In the data below, find every line with the word "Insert" and copy it.

**Source records:**
————
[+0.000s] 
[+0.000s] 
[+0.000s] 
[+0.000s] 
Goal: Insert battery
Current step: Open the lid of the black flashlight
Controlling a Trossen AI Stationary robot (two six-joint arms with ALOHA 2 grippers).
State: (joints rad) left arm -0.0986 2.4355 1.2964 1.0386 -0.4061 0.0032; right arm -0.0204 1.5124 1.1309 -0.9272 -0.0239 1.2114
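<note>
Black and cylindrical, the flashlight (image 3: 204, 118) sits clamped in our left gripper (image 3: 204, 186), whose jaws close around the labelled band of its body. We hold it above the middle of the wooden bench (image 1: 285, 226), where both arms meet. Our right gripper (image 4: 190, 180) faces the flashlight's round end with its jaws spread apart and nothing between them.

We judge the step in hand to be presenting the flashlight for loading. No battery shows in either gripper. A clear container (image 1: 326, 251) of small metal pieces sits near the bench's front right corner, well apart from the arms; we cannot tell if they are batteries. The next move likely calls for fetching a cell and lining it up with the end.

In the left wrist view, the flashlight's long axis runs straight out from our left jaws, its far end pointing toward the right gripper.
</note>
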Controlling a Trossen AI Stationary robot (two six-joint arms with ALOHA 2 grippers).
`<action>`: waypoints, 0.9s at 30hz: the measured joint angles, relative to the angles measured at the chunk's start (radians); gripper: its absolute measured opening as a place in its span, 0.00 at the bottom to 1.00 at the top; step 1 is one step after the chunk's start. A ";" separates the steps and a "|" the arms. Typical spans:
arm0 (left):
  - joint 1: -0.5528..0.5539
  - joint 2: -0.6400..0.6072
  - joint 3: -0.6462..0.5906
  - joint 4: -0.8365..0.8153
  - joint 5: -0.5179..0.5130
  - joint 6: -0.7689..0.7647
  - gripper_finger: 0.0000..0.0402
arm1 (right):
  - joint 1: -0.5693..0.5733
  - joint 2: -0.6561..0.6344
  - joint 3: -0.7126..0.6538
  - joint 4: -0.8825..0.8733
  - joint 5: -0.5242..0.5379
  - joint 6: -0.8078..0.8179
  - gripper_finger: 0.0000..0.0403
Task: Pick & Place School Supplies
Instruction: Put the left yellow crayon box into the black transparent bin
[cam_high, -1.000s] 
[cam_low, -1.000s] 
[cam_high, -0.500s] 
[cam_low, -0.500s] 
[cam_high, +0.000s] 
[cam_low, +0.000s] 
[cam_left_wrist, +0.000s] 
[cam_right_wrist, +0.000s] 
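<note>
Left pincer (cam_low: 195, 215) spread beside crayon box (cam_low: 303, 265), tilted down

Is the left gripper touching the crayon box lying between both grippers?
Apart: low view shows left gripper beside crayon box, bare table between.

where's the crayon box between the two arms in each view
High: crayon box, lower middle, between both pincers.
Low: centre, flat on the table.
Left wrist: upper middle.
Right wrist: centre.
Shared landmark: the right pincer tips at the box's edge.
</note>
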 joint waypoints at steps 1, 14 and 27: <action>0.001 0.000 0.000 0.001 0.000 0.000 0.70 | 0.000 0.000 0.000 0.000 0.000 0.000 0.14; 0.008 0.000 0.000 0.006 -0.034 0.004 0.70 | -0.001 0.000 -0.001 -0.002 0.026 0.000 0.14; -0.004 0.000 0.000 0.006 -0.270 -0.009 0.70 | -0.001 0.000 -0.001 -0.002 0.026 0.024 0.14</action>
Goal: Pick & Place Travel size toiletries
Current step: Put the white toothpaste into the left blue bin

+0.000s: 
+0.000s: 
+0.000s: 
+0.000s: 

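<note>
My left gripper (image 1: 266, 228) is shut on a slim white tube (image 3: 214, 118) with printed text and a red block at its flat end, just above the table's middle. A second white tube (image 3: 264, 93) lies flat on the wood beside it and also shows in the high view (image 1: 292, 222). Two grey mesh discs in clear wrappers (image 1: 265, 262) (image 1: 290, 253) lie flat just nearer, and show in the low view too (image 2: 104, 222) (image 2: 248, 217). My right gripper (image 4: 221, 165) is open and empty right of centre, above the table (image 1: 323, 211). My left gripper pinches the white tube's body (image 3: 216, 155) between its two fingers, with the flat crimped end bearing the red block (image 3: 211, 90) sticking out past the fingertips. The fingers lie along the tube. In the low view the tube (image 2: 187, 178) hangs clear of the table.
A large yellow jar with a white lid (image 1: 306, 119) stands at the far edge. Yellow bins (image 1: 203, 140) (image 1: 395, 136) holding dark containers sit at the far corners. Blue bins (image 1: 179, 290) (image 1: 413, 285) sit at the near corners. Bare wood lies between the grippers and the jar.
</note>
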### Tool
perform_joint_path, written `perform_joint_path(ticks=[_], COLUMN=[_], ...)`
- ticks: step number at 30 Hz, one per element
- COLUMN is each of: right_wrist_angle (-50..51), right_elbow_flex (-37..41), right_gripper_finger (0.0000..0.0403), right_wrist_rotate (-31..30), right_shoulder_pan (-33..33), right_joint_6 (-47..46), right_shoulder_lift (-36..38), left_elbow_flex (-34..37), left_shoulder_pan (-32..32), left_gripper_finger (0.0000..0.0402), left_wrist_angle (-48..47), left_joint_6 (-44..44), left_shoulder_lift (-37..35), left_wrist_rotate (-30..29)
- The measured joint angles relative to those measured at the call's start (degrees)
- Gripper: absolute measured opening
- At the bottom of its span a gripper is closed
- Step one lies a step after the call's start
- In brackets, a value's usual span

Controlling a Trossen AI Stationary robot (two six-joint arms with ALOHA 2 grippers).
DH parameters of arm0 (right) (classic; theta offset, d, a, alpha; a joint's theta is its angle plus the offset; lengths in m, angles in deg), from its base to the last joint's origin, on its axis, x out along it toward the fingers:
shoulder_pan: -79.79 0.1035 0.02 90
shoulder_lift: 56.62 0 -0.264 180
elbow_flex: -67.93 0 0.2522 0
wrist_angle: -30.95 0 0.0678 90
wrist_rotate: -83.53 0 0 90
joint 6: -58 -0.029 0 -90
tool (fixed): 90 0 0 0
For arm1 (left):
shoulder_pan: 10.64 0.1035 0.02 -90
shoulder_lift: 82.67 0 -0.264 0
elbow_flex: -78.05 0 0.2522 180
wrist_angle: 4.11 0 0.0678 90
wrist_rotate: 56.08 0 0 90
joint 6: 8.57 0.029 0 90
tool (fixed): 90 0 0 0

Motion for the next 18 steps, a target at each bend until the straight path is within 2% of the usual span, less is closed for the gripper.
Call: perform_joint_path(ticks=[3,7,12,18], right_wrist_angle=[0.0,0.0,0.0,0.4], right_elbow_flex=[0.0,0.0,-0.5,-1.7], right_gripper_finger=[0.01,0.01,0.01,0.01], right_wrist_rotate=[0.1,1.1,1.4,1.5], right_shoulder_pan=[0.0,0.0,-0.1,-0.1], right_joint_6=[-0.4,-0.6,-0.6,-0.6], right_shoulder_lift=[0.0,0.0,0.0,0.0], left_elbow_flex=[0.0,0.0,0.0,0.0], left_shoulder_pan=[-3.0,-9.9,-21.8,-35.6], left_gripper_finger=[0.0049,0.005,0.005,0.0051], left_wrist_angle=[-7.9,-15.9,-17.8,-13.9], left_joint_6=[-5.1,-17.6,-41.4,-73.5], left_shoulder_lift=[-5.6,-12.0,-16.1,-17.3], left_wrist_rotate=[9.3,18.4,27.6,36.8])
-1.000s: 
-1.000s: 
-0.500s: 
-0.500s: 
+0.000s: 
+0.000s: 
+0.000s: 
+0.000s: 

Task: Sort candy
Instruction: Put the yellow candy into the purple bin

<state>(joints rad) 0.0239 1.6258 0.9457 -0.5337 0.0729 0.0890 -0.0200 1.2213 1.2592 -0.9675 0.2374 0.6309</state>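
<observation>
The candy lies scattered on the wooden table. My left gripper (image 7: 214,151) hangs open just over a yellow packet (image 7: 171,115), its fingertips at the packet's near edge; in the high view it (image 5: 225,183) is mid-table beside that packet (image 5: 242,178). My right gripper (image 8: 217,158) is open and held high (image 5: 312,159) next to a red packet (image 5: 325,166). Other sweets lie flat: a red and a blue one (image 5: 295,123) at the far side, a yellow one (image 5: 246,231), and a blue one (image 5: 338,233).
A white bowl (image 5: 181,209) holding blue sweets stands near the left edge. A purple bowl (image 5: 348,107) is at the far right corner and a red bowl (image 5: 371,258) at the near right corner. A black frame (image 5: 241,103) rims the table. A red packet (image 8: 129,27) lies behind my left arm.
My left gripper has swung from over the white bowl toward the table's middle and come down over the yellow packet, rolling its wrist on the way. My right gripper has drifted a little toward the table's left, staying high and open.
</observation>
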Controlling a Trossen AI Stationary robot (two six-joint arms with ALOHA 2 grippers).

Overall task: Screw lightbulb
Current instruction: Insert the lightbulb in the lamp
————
**Result for this task:**
Goal: Insert battery
Current instruction: Insert the lightbulb in the lamp

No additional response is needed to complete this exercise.